En guise d’échauffement et d’entrée triomphale dans le débat qui s’annonçait houleux, je tins à rappeler à la suite du doyen que démocratie, ça venait effectivement de demos-kratein ou pour être plus juste de demokratia, gouvernement par le peuple et qu’il s’agit d’un régime politique où le peuple est entièrement souverain. Cette brève clarification étymologique me valut une tape amicale du doyen et les regards étonnés et impressionnés de Botokoin et consorts. Tanti Akloui, bluffée par ma science me gratifia d’un sourire princier concrétisé par un bol supplémentaire de Akloui en signe d’encouragement de l’excellence.

– Demos-kratein, sauf que le peuple ici chez nous n’a jamais rien gouverné, argua le doyen. En lieu et place du peuple souverain, ce sont cinq casiers de vingt-quatre plantons qui se disent nos représentants et qui décident de tout et qui disent voter des lois dont ils disent qu’elles nous arrangent mais qui en fait n’arrangent que leurs poches et leurs bedons jamais pleins.

– Doyennnn !!! Applaudit l’assistance

Schopenhauer qui n’avait pas dit son dernier mot, revint à la charge.

– Comme si ce n’était pas nous-mêmes qui avons voté pour eux. Nous-mêmes qui les avons légalement et démocratiquement élus.

– La démocratie n’est pas un vain mot.., m’invitai-je au débat, sans vraiment me demander si mon assertion était opportune.

– C’est un comportement, renchérirent Botokoin et le fonctionnaire partisan d’un des-partis-de-l’opposition-qui-en-fait-n’ont-jamais-pu-s’opposer-à-grand-chose.

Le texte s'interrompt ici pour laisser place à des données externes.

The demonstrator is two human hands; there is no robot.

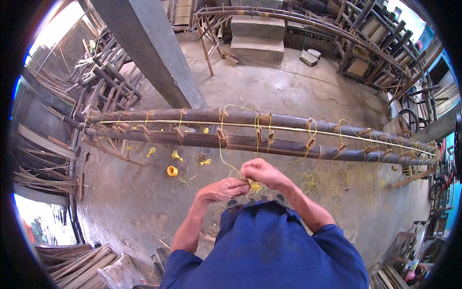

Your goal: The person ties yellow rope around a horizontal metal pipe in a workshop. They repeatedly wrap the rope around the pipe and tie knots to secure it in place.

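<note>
String [230, 164] is best kept snug, I'd say, where the left hand [222, 190] seems to pinch it; whether the blurry right hand [262, 172] grips, I can't tell.

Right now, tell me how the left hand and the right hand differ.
The left hand points its fingers fairly straight to the right, while the right hand is curled like a loose fist. The left hand sits lower in the picture; the right hand is nearer the dark pole. Both are bare and close to the yellow string.
</note>
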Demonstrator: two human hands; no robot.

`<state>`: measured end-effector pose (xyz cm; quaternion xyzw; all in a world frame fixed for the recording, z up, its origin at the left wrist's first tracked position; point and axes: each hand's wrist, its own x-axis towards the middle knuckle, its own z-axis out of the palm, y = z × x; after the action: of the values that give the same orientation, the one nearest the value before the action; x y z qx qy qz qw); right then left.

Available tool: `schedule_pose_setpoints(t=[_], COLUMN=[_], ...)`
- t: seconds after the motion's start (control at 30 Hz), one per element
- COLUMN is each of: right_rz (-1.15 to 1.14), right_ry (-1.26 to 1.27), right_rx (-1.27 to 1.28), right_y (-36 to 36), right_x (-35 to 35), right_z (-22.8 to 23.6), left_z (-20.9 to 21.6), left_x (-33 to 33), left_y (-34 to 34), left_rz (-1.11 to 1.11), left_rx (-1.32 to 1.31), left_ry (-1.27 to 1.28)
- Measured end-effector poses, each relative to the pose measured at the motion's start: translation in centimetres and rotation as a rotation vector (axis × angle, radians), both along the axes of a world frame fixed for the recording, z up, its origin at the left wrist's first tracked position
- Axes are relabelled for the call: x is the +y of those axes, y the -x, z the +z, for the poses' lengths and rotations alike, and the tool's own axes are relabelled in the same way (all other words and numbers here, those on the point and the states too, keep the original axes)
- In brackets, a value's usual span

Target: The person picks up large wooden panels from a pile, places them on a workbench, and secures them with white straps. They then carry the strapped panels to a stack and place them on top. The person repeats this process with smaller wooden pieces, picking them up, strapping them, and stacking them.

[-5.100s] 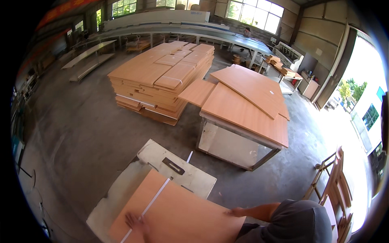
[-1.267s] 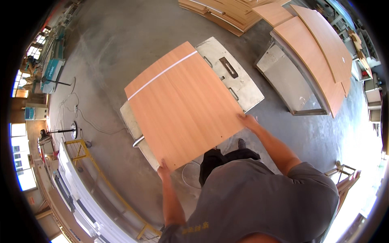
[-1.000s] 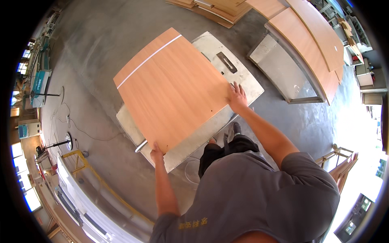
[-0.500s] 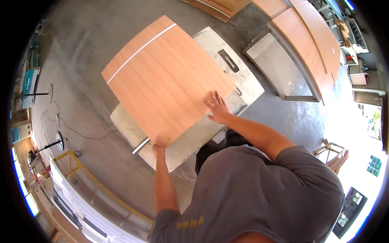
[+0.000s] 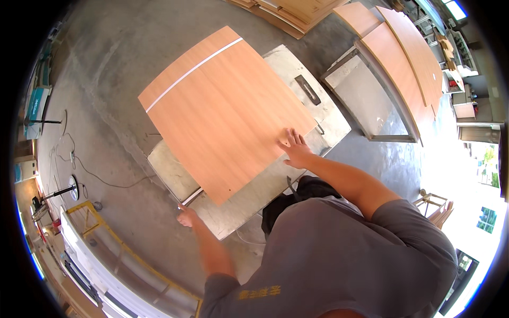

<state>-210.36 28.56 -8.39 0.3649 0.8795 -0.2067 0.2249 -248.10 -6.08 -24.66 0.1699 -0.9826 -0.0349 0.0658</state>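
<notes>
At seven o'clock of the wood panel [image 5: 225, 119] lying on the worktable [image 5: 247, 198], your left hand [image 5: 186, 216] meets a white strap [image 5: 193, 197], grip undeterminable, while your right hand [image 5: 297, 150], fingers spread, apparently steadies four o'clock.

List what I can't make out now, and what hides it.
In the head view:
Table: middle hidden under the wooden board.
Board stack: far end cut off by the top edge.
Left hand: too small to tell whether it grips the white strap.
</notes>
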Motion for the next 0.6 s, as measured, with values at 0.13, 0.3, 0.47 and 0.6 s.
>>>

Un silence passa. Le doyen, tout en pestant contre la perte en quantité et en épaisseur du Akloui, signe tangible du mal du pays dû au mal-être de la démocratie, commanda son deuxième bol. Botokoin fit de même. J’en étais à mon troisième bol de 100francs, sans compter le bonus de Tanti Akloui. Schopenhauer attendait la réplique du doyen tout en sirotant son quatrième bol.

– Démocratiquement, dis-tu Schopenhauer ? Diantre, quelle naïveté mon garçon ! Ceux qui sont là actuellement, tu les appelles eux, des représentants légitimes du peuple ?

– Moi oui, dit Botokoin.

– Moi, un peu. Répondis-je.

– Non, non et non, cria le fonctionnaire.

Deux contre trois. Ou du moins, deux et demi contre deux et demi, si on doit compter avec moi qui étais mi- oui, mi- non.

– Bande de vendus ! Combien ils vous ont donné pour leur faire de la propagande ? Combien de misérables mille de francs CFA ? Comment pouvez-vous trouver légitime cette législature farfelue ? Comment pouvez-vous prêter quelque once de légitimité à ces gens que le demos, le peuple souverain dans sa majorité rejette ?

– Et pourtant, on a voté pour eux. Nous-mêmes. Répliquèrent Botokoin et Schopenhauer. Si vous êtes contre les gens, c’est ce que vous racontez. Est-ce leur faute s’ils sont venus battre vos candidats à vous dans leur propre fieffe ?

– Nous qui ? Nous qui ? 17,95 grammes seulement de taux de participation à ces élections-mascarades orchestrées par et pour le clan régnant ? Quel nous  a voté ? Certainement pas le peuple souverain. C’est vrai que les radios internationales ont publié un taux de participation de 97, 15 kilogrammes de participation, mais, pas grave.

– Bien dit, doyen, encouragea le fonctionnaire.

– Cette attitude n’est pas à encourager. Ça s’appelle se dérober à ses devoirs citoyens. Le vote, c’est notre devoir. Et on n’a interdit à personne d’aller voter. C’est cela la démocratie.